>>>

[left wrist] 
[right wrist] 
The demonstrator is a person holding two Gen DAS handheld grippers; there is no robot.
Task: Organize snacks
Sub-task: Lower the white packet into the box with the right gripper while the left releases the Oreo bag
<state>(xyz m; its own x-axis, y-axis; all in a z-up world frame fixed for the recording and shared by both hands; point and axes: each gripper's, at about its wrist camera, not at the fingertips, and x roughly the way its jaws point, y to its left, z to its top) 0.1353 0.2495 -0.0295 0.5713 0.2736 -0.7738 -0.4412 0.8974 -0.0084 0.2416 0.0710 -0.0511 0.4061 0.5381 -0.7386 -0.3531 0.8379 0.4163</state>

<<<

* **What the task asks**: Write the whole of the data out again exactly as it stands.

* **Your solution**:
[left wrist] 
[right wrist] 
The demonstrator is a person holding two Gen DAS handheld grippers; there is no robot.
Task: Organize snacks
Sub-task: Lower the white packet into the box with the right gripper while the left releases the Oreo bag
<state>(xyz m; its own x-axis, y-axis; all in a z-up world frame fixed for the recording and shared by both hands; point and axes: each gripper's, at about its wrist camera, not at the fingertips, and x roughly the way its jaws point, y to its left, z to its top) 0.1353 0.2495 -0.0295 0.5713 0.2736 -0.7738 -0.4412 0.8974 -0.0084 0.2416 0.0710 -0.0511 0.4061 0.5381 -0.7386 -0.3531 0.8379 0.4163</state>

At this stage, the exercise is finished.